Changing student misconceptions about evolution in introductory biological anthropology courses

Project No.
1245013
PI Name
Susan Johnston
Institution
West Chester University


IUSE-EHR/TUES/CCLI

Abstract 1

Changing student misconceptions about evolution in introductory biological anthropology courses

Presentation Type
Poster
Team
Susan L. Johnston, Department of Anthropology & Sociology; Maureen Knabb, Department of Biology Josh Auld, Department of Biology Loretta Rieser-Danner, Department of Psychology All at West Chester University


Need

There is considerable evidence documenting significant misconceptions about evolution among college students before and even after instruction in the life sciences, including biological anthropology. A number of factors appear to affect these misunderstandings, such as influences of alternative concepts about evolution, lack of understanding of genetics and its role in evolution, and inadequate pre-college education about evolution.
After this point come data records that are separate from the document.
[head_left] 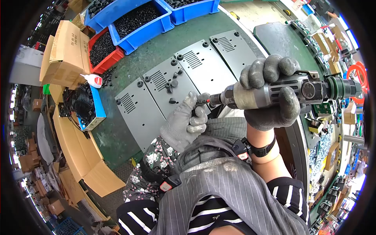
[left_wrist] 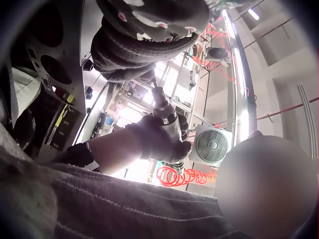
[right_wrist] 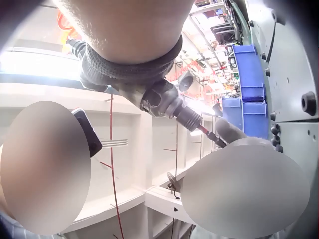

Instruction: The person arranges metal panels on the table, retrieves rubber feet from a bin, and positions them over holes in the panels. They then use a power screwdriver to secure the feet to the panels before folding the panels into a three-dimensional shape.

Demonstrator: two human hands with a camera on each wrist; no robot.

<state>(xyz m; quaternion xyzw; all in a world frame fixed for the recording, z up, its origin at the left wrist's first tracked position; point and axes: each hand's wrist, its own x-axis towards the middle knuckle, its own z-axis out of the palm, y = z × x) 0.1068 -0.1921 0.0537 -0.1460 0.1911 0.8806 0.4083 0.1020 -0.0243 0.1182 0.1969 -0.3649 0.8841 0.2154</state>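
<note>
My right hand (head_left: 270,90) in a grey glove grips a metal air screwdriver (head_left: 290,92), held level with its bit pointing left. In the right wrist view the red-marked bit (right_wrist: 203,130) runs to a small dark piece (right_wrist: 217,140) at my left fingers. My gloved left hand (head_left: 183,123) pinches that piece at the bit's tip; its exact kind I cannot tell. Beneath the hands lie several grey slotted metal panels (head_left: 139,111), side by side, with round black feet (head_left: 180,57) near their slotted ends. Loose black feet (head_left: 174,83) sit on one panel.
Blue bins (head_left: 150,29) and a red bin (head_left: 105,53) of small black parts stand at the back. A white glue bottle (head_left: 93,80), open cardboard boxes (head_left: 72,55) and a blue box with dark parts (head_left: 94,105) are at left. An orange coiled hose (head_left: 357,80) hangs at right.
</note>
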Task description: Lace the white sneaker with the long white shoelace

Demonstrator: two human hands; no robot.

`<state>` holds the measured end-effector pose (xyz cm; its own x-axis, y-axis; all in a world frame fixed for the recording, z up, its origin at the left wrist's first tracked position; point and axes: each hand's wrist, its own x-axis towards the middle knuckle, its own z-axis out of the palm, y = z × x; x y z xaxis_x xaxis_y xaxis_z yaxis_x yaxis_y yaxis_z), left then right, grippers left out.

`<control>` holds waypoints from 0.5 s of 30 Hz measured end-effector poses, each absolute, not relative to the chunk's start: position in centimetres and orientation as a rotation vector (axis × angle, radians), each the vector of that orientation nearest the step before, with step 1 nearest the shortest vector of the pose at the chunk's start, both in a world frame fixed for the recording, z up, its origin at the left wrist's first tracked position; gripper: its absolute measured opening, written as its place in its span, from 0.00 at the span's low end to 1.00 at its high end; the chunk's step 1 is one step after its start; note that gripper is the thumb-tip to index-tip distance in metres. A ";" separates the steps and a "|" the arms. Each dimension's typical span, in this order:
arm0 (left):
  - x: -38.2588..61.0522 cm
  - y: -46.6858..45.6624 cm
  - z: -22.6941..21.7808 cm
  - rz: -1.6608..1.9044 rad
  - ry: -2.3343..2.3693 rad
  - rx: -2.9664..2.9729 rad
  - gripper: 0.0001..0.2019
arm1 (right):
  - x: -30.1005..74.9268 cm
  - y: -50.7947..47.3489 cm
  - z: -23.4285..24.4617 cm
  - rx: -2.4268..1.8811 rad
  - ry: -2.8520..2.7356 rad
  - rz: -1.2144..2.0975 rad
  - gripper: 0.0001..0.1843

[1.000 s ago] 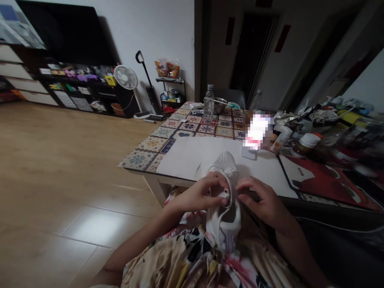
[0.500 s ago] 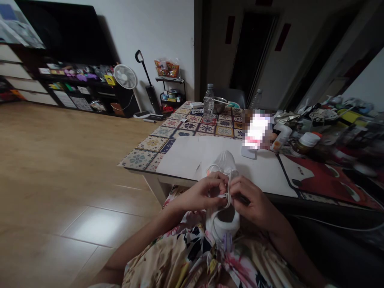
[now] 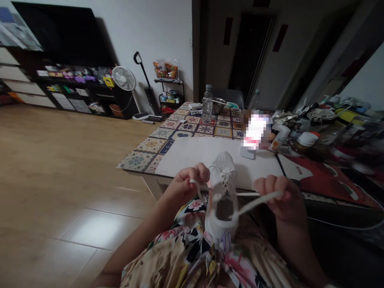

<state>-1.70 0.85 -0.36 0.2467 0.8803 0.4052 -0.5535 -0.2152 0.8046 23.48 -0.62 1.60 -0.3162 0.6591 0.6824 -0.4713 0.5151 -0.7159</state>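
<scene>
A white lace-up shoe (image 3: 221, 224) rests between my lap and the table edge, its toe pointing away from me and its opening toward me. To its left, my left hand (image 3: 192, 180) is closed on a white shoelace (image 3: 196, 186). My right hand (image 3: 280, 196), off to the shoe's right, is also closed on lace, and a loose blurred length hangs from it back toward the shoe's opening. Crossed lacing shows over the front of the shoe. A small purple tab sits at its heel.
Ahead is a table with a patterned cloth (image 3: 141, 158) and a white sheet (image 3: 180, 156). On it stand a plastic bottle (image 3: 207, 106), a propped, blurred-out phone (image 3: 255, 132) and, at right, a red mat (image 3: 324, 176) beside cluttered jars. A fan (image 3: 123, 78) stands farther back.
Both hands were together over the shoe's lacing. They have moved apart, left hand to the left and right hand to the right, drawing the lace ends outward.
</scene>
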 end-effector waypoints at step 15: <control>-1.4 -2.9 2.2 1.157 0.497 1.466 0.12 | 22.0 -3.7 1.3 -0.568 -1.726 0.303 0.05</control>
<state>-1.42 -2.95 2.19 0.4249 0.8242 0.3744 -0.2958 -0.2645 0.9179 22.03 -3.67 1.31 -0.1474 0.5248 0.8384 0.2082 0.8451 -0.4924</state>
A variety of pedagogical approaches to changing misconceptions have been tried, with mixed success; effort is still needed to determine modes of instruction that are most effective.

Goals

This projectメs goals are: 1) to design and implement a novel, lab-based curriculum, fully integrated with the lecture, to help students learn and apply evolutionary and bioanthropological concepts, with a major focus on addressing misconceptions about evolution; 2) to design and implement inquiry-based laboratory activities that will motivate and help students understand how to use the tools of biological anthropology and to apply them to solving problems of human evolution and variation using the scientific approach; 3) to disseminate successful approaches to the wider bioanthropology discipline and to other evolutionary sciences.

Approach

Students in introductory biological anthropology at West Chester University take pre- and post-course surveys that assess their understanding of evolution and level of confidence about the scientific process. Labs are structured with inquiry-based challenge activities that address key misconceptions and that engage students in using the scientific method. Three other institutions with more traditional instructional formats are also administering the evolution concepts survey pre- and post-course, as a comparison. This same survey was administered in the WCU course prior to implementation of the new curriculum and is being used as an internal ムcontrolメ.

Outcomes

Results to date suggest that, while students demonstrate significant improvement in understanding of evolution from pre- to post-course across the four curricular contexts, WCU post-course scores during the semesters of grant implementation were significantly higher than scores for the other institutions (p<.001 to p<.01 depending on semester). In the most recent semester, there was a significantly greater amount of change from pre- to post-course at WCU (p<.001). There is also clear improvement in post-course scores over time when comparing the grant implementation phase to the pre-grant phase at WCU (p<.001). We are in the third year of this project and continue to analyze formative and summative assessment data from the first two years. A lab manual has been drafted, and a website is planned through which laboratory activities with demonstrated success can be made readily available to instructors at other institutions.

Broader Impacts

To date we have given several presentations at professional conferences. Students in the WCU course over four semesters have experienced direct impact. Three external project advisors, biological anthropologists from the three collaborating universities, are assisting with dissemination of project successes. Biological anthropology is an area of under-recognized need and opportunity for this kind of curricular improvement effort in STEM education. There is also potential for broader impact in other biological sciences of demonstrating the effectiveness of laboratory experiences that target misconceptions about evolution and utilize molecular techniques to that end.

Unexpected Challenges

1) We expected the university to provide an appropriately-furnished physical classroom in the department's home building, but it ended up having to be located/constructed in a portable classroom building elsewhere on campus that was finally ready a semester after the project began; 2) the impact of changes in the general education program on class size (decreased enrollment), which we addressed by ensuring that the course received general education approval within a semester of the start of the new version of the program.

Citations

2015. SL Johnston, M Knabb, J Auld, L Rieser-Danner. Changing student misconceptions about evolution through an innovative laboratory curriculum in biological anthropology. American Journal of Human Biology 27:272-273 (abstract).